#### DATASET SECTION
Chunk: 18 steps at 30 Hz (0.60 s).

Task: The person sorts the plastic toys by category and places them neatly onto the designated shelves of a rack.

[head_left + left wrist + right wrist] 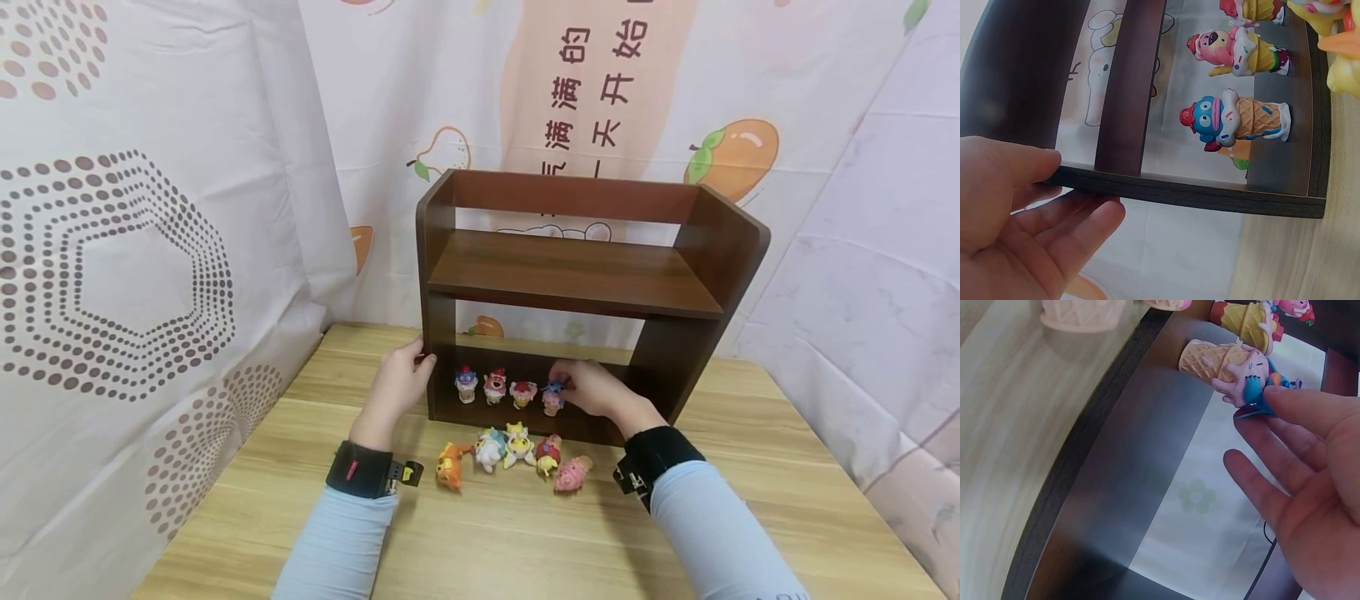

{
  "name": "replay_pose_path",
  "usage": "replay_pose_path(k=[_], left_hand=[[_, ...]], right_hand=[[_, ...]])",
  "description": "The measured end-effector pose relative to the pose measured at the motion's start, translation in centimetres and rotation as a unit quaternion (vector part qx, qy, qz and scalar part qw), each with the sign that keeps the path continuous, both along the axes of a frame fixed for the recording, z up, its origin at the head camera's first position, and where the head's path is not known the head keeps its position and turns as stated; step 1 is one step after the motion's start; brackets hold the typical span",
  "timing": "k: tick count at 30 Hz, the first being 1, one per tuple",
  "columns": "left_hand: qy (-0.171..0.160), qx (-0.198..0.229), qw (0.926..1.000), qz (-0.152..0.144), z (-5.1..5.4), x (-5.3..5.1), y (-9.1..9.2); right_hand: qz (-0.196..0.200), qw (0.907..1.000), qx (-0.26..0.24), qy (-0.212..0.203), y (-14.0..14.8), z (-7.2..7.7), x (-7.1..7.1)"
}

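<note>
My right hand [592, 387] pinches the blue top of an ice-cream-cone figurine [1222, 365] between thumb and fingers. The cone's base meets the lower board of a dark brown shelf [570, 267]. To its left on that board, three more cone figurines stand in a row: one with a yellow cone [522, 394], a pink bear one [1216, 47] and a blue-faced one [1207, 115]. At the shelf's left side panel [1210, 200], my left hand [401, 379] grips the edge, thumb on one face and fingers on the other.
Several figurines lie on the wooden table [480, 542] before the shelf, among them an orange one [450, 465], a white one [490, 450] and a pink one [573, 473]. A printed cloth [375, 108] hangs behind the shelf.
</note>
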State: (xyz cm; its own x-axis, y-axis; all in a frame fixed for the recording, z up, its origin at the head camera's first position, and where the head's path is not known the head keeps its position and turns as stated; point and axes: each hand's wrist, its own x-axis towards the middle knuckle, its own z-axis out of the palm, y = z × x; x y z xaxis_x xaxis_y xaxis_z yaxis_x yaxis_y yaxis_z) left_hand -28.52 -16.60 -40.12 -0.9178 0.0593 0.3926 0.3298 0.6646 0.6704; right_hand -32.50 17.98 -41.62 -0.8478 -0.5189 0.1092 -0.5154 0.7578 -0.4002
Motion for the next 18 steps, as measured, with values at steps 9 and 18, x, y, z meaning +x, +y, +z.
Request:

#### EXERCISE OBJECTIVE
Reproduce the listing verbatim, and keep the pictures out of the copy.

#### RESPONSE TO THIS EXERCISE
Chunk: 18 steps at 30 Hz (0.60 s).

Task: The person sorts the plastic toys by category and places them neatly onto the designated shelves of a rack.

[head_left + left wrist + right wrist] 

{
  "name": "replay_pose_path",
  "usage": "replay_pose_path(k=[_], left_hand=[[_, ...]], right_hand=[[_, ...]])",
  "description": "The measured end-effector pose relative to the pose measured at the motion's start, translation in centimetres and rotation as a unit quaternion (vector part qx, qy, qz and scalar part qw), each with the sign that keeps the path continuous, both along the axes of a frame fixed for the recording, z up, its origin at the head camera's first position, and where the head's path is not known the head keeps its position and turns as stated; step 1 is one step after the motion's start; brackets hold the typical span",
  "timing": "k: tick count at 30 Hz, the first being 1, one per tuple",
  "columns": "left_hand: qy (-0.171..0.160), qx (-0.198..0.229), qw (0.926..1.000), qz (-0.152..0.144), z (-5.1..5.4), x (-5.3..5.1), y (-9.1..9.2); right_hand: qz (-0.196..0.200), qw (0.907..1.000), qx (-0.26..0.24), qy (-0.212..0.203), y (-14.0..14.8), z (-7.2..7.7), x (-7.1..7.1)"
}

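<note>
My right hand [592, 387] pinches the blue top of an ice-cream-cone figurine [1222, 365] between thumb and fingers. The cone's base meets the lower board of a dark brown shelf [570, 267]. To its left on that board, three more cone figurines stand in a row: one with a yellow cone [522, 394], a pink bear one [1216, 47] and a blue-faced one [1207, 115]. At the shelf's left side panel [1210, 200], my left hand [401, 379] grips the edge, thumb on one face and fingers on the other.
Several figurines lie on the wooden table [480, 542] before the shelf, among them an orange one [450, 465], a white one [490, 450] and a pink one [573, 473]. A printed cloth [375, 108] hangs behind the shelf.
</note>
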State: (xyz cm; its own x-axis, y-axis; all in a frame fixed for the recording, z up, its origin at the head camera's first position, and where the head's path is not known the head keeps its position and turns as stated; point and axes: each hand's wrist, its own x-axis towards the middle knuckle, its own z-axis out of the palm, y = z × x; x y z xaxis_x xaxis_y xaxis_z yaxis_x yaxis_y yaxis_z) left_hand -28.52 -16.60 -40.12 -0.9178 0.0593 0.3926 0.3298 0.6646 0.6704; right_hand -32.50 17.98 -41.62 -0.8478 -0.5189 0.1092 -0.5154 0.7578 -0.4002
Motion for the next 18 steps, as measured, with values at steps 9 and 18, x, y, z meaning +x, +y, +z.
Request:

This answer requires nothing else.